Spyblog agrees with my reaction to the Mexican microchip story – astonishment and horror-fixation, roughly – quoting a AP story including some even weirder implications. Jewelry and mobile phones loaded with RFID chips indeed. Of course, the next step would be to carry your own scanner so as to know if anyone was pinging the chip – one imagines the habitues of that Barcelona nightclub warily eyeing the read-out on their diamond-studded mobys and wondering if it was just a routine security check or the preparations of a tech-savvy murderer.

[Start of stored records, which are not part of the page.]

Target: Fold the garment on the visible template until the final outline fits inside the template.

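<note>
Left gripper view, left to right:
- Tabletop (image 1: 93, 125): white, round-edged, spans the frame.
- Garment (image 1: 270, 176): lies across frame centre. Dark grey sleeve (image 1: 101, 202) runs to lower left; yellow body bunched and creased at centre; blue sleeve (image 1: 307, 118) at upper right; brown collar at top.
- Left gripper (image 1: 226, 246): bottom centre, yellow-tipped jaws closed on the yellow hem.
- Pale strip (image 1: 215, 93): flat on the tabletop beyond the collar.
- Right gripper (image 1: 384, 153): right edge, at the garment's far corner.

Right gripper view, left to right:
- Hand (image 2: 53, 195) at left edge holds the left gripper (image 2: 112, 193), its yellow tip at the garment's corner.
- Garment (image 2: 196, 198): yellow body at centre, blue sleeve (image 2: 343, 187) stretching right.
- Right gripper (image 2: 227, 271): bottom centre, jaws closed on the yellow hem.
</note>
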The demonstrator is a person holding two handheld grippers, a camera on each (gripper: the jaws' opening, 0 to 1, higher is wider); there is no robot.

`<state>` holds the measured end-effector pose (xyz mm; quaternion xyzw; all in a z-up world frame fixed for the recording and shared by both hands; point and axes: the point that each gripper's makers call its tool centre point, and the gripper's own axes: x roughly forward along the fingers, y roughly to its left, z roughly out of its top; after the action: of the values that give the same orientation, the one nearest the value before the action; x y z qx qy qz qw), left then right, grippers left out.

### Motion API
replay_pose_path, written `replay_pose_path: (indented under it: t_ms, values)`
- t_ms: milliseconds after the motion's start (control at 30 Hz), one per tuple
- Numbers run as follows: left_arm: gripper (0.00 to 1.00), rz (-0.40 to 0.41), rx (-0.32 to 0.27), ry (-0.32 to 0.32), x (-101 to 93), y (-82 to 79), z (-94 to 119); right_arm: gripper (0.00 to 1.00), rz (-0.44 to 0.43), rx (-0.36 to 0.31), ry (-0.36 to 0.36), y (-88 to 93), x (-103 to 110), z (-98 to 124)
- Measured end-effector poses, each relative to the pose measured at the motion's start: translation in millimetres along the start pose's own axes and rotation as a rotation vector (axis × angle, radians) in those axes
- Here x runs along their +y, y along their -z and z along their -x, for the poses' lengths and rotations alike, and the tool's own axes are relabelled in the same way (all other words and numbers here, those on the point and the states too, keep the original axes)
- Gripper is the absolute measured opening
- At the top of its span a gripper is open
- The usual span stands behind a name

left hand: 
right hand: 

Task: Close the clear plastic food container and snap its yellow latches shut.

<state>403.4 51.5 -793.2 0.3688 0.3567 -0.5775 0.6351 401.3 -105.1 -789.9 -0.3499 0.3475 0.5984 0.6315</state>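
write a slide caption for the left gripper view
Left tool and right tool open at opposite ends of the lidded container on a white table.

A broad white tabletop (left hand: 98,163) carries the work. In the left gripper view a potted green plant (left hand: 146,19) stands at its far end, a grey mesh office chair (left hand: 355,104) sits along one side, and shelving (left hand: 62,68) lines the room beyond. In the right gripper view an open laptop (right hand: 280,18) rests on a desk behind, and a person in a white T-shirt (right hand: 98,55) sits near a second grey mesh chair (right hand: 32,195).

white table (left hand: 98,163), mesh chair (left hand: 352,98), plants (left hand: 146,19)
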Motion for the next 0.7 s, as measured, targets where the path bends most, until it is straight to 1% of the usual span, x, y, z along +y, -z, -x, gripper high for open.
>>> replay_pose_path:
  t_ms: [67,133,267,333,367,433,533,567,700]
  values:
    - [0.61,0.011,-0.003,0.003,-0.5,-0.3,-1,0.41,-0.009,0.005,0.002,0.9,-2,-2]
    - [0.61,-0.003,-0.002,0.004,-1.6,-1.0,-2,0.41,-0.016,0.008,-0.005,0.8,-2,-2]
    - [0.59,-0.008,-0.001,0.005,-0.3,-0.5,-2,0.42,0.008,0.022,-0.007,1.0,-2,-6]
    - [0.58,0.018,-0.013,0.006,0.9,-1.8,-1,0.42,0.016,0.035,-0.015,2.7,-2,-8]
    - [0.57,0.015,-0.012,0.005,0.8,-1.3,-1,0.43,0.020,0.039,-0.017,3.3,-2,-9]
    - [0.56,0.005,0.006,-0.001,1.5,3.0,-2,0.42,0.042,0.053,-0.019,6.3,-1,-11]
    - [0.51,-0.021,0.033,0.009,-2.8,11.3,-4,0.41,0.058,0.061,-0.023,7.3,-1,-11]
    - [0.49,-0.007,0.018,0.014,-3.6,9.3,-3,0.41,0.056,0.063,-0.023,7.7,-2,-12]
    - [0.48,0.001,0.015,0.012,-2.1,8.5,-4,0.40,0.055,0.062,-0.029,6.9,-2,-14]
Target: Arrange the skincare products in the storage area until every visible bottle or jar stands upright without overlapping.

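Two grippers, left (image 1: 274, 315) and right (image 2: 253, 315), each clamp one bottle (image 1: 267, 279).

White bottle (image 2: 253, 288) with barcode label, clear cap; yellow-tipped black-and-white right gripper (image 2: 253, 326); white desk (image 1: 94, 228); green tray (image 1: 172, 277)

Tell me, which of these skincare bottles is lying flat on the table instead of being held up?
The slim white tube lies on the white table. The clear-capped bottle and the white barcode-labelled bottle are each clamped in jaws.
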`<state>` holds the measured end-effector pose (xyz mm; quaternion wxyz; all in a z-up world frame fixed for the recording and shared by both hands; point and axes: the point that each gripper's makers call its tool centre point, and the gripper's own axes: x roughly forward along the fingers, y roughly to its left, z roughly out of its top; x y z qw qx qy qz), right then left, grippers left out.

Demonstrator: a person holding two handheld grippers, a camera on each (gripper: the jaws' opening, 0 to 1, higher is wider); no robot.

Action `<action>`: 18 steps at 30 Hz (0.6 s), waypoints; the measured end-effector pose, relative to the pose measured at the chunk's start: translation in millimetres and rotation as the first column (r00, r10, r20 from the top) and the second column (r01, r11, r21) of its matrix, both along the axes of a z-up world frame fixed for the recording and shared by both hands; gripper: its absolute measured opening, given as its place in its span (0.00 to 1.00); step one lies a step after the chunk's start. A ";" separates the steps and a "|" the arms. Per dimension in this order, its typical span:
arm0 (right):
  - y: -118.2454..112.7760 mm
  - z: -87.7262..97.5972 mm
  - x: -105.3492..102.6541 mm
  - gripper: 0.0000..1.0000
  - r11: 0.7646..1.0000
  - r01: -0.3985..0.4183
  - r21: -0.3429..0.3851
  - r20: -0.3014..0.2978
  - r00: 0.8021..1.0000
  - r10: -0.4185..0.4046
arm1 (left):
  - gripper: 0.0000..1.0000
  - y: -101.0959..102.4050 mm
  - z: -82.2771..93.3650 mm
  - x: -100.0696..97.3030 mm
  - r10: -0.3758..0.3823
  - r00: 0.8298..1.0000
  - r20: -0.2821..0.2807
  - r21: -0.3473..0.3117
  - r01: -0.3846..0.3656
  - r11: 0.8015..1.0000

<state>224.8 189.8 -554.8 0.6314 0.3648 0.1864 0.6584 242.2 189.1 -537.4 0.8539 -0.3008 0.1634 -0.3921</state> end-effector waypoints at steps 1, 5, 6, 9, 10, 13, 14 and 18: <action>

Gregorian Ranting has some amusing stuff concerning books…”People get startled whenever they see how many books I have. Sometimes their jaws drop and they say things like ‘You have so many books… have you read them all?'” …and quotes Flann O’Brien:
“On the other hand, a school-boy’s Latin dictionary looks read to the point of tatters. You know that the dictionary has been opened and scanned perhaps a million times, and if you did not know that there was such a thing as a box on the ear, you would conclude that the boy is crazy about Latin and cannot bear to be away from his dictionary”
At school, I remember, there was a curious phrase in constant use. People spoke of any book that was not a textbook as a “reading-book”, which begs the question what other kind of book there is.
Of course, it was really a distinction between exercise books, text books and the like and anything you might read without being forced to.
Jason Kitcat has been the target of a handbagging by the Austrian foreign ministry after his presentation to an e-voting conference in Bregenz apparently offended them. I wouldn’t worry too much, anything that annoys the current Austrian government is probably a good thing.